An example of such a country-wide initiative is in the UAE. In July 2020, the UAE-wide ecosystem was launched to empower the economy. It is a collaboration overseen by the UAE Central Bank, the Business Registration & licensing sector, and for a start five commercial banks.  All active Dubai trade licenses have been migrated to the Distributed ledger and any new companies onboarded by the participating commercial banks, are logged and administered on this private DLT. This DLT is powered by Norbloc.

Another countrywide initiative is the Spunta initiative with 100 bank members from the Italian Banking Association. The Corda powered DLT is designed for interbank reconciliation processes. Although the Spunta scope is not laser focused on a shared DLT for digital onboarding of Corporates & SMEs; it can be used for that purpose. This would reduce the overall cost to the Banking ecosystem, provide synchronous updating, improve customer experience by avoiding all the replications and problems with asynchronous updating.

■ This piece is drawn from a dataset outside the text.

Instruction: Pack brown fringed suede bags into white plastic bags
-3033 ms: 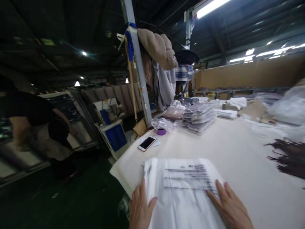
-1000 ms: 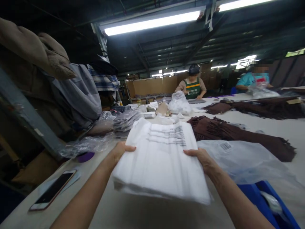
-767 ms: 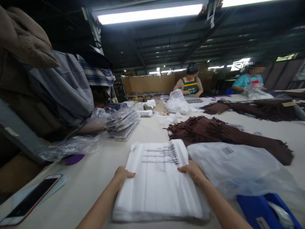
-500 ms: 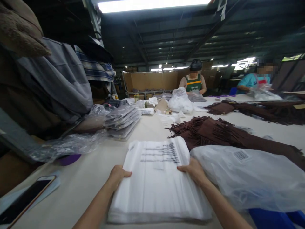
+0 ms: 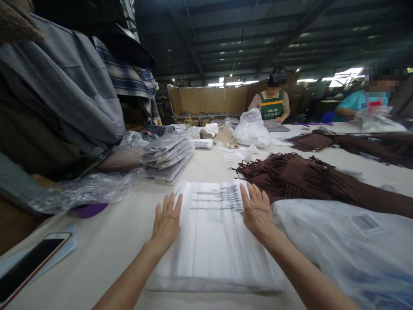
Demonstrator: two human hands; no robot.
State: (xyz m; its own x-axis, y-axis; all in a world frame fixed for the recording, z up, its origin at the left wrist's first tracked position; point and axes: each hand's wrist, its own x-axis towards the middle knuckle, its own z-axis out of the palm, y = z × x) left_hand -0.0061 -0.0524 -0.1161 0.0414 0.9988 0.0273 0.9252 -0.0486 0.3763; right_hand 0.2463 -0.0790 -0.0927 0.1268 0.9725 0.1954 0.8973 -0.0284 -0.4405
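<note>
A stack of white plastic bags (image 5: 213,245) with dark printed lines near its far edge lies flat on the table in front of me. Along the stack's left edge rests my left hand (image 5: 167,219), palm down, its fingers stretched out and pointing away. My right hand (image 5: 258,211) lies on the far right part of the stack, fingers spread. Neither hand grips anything. To the right of the stack sits a large clear bag with a barcode label (image 5: 364,223), close to my right forearm.
Brown fringed scarves (image 5: 297,176) lie at right. Packed grey items in plastic (image 5: 167,157) are piled at back left, near crumpled clear film (image 5: 93,191). A phone (image 5: 35,267) lies at the left edge. Two co-workers, one in a green apron (image 5: 272,107), are across the table.
Both hands have let go of the stack's sides and flattened out onto its upper part with fingers extended. The stack now lies flatter on the table. The view has shifted slightly.
</note>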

There are more pilots around the world, looking into DLT adoption for e-KYC for SMEs and corporates. Spain, Australia and Sri Lanka are three countries that have publicly announced their consortia efforts towards this direction.

The next phase in this kind of digitalization will dangerously disintermediate the vendor management system providers. As an entrepreneur offering my Influencer marketing services globally, I have to onboard on different VMS (vendor management systems) each time I initiate a new client relationship. These systems have no harmonized user experience and there is no way for synchronous updating. A decentralized shared ledger again linked to the corporate registry for all business entities, is the solution that is inevitable. This is actually a revenue opportunity for business banking providers. My business banking provider has secure access to the DLT with the updated KYC which is linked to the corporate registry. My business banking provider offers an API to the Corporate vendor management system. As a vendor to a corporate, I just have to give permission to my banking provider to give access to a specific VMS system.

In the mass attention economy, Google and Facebook have taken over the ID provider role for any kind of consumer app. They offer it of course, for free in exchange of knowing all my choices and my digital footprint.

Banks should take on this role for businesses of all sizes and one way to do this is through enabling the shared ledger I described above in collaboration with all corporate registries starting at a regional, and then country level.

My dream business bank is one that offers me a business KYC service. The way, it would work is that every time I need to onboard on a vendor management system, I just enter the VMS information in my e-banking interface and the bank`s API provides the information needed.

Every time I want to register and open an account with a Fintech app (payments, investment, or crypto) I just use a special QR code produce again through my bank.

Essential reminder: The world has been using Blockchain and DLT interchangeably. Therefore, there is no way for us to measure the actual adoption of DLT

A distributed ledger is a database of replicated, shared, and synchronized digital data across multiple sites in a network. Unlike traditional databases that are centralized, Distributed Ledgers are decentralized with a system of synchronization that provides an auditable history of information and that is accessible to anyone within the network.

Unlike Blockchains, Distributed ledgers don`t package transactions or sets of data into cryptographic hash-linked blocks in a sequential chain.